Californiastan?

I haven’t poked fun at California lately, but how can I pass this up?

Bloomberg and Reuters now reports that the cost of credit insurance on California debt is now higher than that of such rock solid, fiscally sure places as … Kazakhstan, Lebanon, and Uruguay.

Ouch!

All the media attention being focused on the mess the Greeks have made of their economy, and it is an enormous mess, misses the point. The Greek economy is small compared with California’s. Very small. A Greek debt default would not shatter the world economy, but a California implosion could. Remember: California is the world’s eighth largest economy, and its $20 billion a year deficit is destroying its ability to raise cash to meet its obligations. Actually that’s not quite accurate: what is hurting most is the fact that the state seemingly has no intention of fixing its problems, or ability to to get its political gridlock settled so responsibility can be placed squarely on anyone. Calofornia has become the poster child for the way in which hard and fast constitutional limits can scupper sensible or responsive politics.
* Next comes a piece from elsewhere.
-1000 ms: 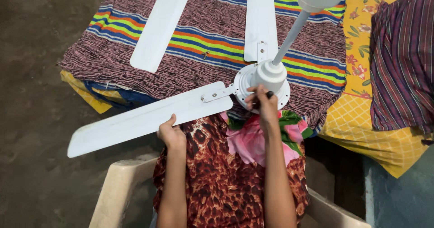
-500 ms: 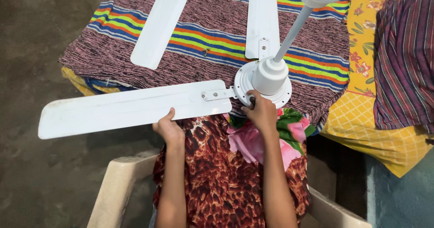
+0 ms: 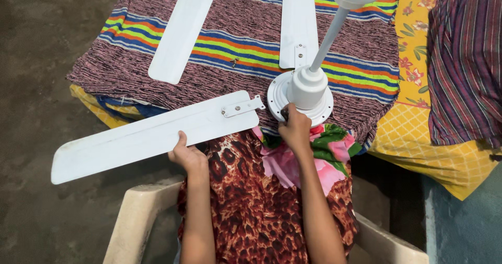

The people voted for the series of disasters that have led to California’s slide, so they have to shoulder the blame.

As for Greece: I learned today that Greek bureaucrats get not twelve monthly paychecks, but fourteen. They get an extra monthly check twice a year. Plus the Greek retirement age is 61 – way below the EU average. No wonder the place has a budget crisis. It’s laughable.

But for California credit risk to be more expensive than Kazakhstan … that’s just insane.